Don't get me wrong -- I admire the garden movement as a community movement, and I appreciate its work to keep green space. But by the time the garden movement had begun, most of the gardens in the neighborhood had been transformed from their original Loisaida craziness into a kind of self-gentrification of its own: conventional landscaping made to look pretty in conventional ways; carefully circumscribed plots of tomatoes and vegetable patches, assigned to this or that member. None of this was the character of the gardens when I moved here when locals were beginning to claim the empty lots left by fire and demolition.
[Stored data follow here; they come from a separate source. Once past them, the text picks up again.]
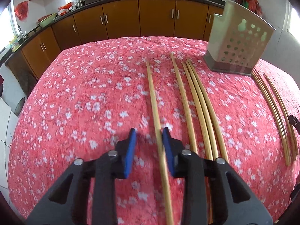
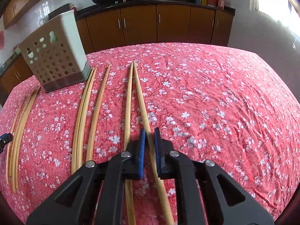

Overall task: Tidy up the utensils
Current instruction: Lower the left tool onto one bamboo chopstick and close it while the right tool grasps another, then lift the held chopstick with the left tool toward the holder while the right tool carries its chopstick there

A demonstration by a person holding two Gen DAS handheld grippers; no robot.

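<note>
Several bamboo chopsticks lie lengthwise on a red flowered tablecloth. A beige perforated utensil holder stands at the back; it also shows in the right wrist view. My left gripper is open, its blue pads either side of the leftmost chopstick, which lies against the right pad. My right gripper has its jaws narrowly apart around the rightmost chopstick; I cannot tell if the pads touch it. A second chopstick lies just left of it.
More chopsticks lie in groups beside the holder. The tablecloth is bare to the right. Brown kitchen cabinets and a counter with woks stand behind the table.
</note>
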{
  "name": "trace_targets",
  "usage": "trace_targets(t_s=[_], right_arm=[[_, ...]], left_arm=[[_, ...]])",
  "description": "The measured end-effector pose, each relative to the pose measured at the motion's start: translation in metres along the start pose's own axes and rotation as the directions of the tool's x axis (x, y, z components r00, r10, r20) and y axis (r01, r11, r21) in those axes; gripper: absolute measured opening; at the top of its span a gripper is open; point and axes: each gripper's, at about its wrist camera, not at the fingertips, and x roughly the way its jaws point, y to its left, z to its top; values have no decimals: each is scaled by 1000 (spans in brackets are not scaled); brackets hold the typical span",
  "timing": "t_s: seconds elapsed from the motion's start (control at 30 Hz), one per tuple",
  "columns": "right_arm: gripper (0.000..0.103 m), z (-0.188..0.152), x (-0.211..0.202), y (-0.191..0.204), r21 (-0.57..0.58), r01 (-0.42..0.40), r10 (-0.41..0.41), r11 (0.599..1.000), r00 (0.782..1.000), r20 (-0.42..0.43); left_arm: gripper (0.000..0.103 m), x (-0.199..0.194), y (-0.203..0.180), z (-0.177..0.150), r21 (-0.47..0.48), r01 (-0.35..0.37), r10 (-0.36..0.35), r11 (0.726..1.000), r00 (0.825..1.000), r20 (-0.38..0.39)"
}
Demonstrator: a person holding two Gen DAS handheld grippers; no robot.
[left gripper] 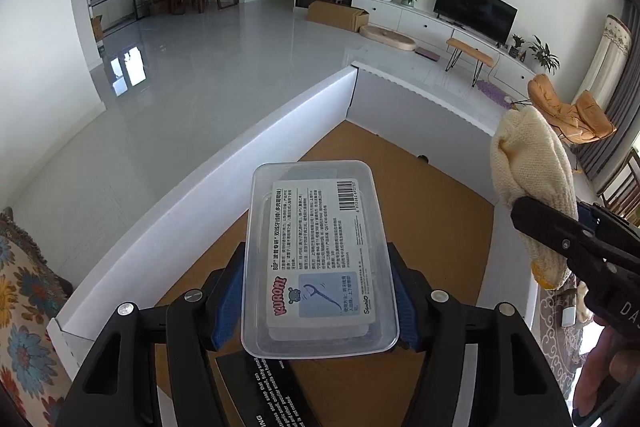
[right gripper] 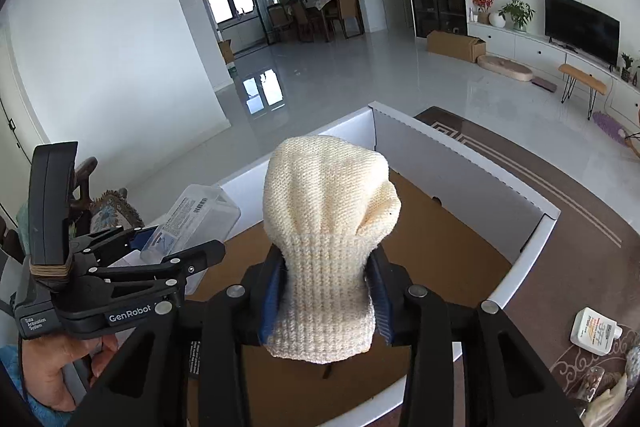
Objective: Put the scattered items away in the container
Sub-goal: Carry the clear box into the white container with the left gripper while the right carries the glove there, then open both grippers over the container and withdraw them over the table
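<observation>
My left gripper (left gripper: 320,267) is shut on a clear plastic box of floss picks (left gripper: 320,247), its blue pads pressed against both long sides. It hangs over the open white cardboard container (left gripper: 240,163) with a brown floor. At the right edge of that view, my right gripper (left gripper: 560,239) carries a cream knitted glove (left gripper: 528,167). In the right wrist view the glove (right gripper: 332,211) sits upright between the blue pads of the right gripper (right gripper: 326,267), which touch its ribbed cuff on both sides, above the container (right gripper: 460,163). The left gripper (right gripper: 160,247) and floss box (right gripper: 192,219) show at the left.
A black printed carton (left gripper: 272,387) lies on the container's floor. A white bottle (right gripper: 596,331) and other small items (right gripper: 608,387) lie on the patterned rug (right gripper: 560,167) to the right. A floral cushion (left gripper: 24,287) is at the left. A person's hand (right gripper: 52,367) holds the left gripper.
</observation>
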Motion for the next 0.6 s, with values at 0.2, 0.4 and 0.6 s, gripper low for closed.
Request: trace_targets(t_s=[0.2, 0.4, 0.6], right_arm=[[69, -7, 16, -18, 86, 23, -22, 996, 1000, -15], [69, -69, -70, -58, 137, 45, -63, 989, 990, 123], [69, -226, -155, -129, 176, 370, -378, 912, 925, 17]], left_arm=[[80, 21, -1, -7, -8, -87, 87, 996, 995, -58], [84, -54, -65, -41, 136, 17, -26, 991, 998, 60], [103, -83, -198, -137, 373, 217, -242, 902, 970, 22]])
Those early 80's gardens were each unique, crazy, original as only the LES could be. Pretty they weren't. The gardens reflected the apartments of the weird tenants: packed with the stuff of some odd mind's obsession, freely spread around. The walls of one apartment flowed with fine copper wires hanging in broad reams like a bright orange waterfall; another piled with furniture to its ceiling, unused and unusable, crowding every inch of space save a narrow passageway to the bed. The people here, their apartments and their 'gardens' had character. It was not about reproducing the comfortable or attractive spaces of the middle class, or the amenities of the suburbs. It was uniquely New York and uniquely LES.

So I didn't share a lot of the struggles that Michael passionately led, or his aspirations. In the 90's I stayed away from community activity entirely, disillusioned after participating in demonstration after demonstration through the late 80's only to watch the fight against gentrification develop into nothing more than a pointless and self-defeating rage against policemen-on-the-job -- police, the lowest arm of government lacking any policy-making, and policemen, working men with little or no understanding of the issues, faced with an ugly task, to stand against the citizen. I gave up any hope for this community's ability to organize beyond its own personal anger. I spent the 90's instead fighting for public higher education against Giuliani's intent to downsize CUNY and limit access to it. I believe in public institutions that benefit all the public. Bob Arihood rebukes me that college is pointless. If he's right, then my efforts were foolish. So who am I to cavil over others' struggles?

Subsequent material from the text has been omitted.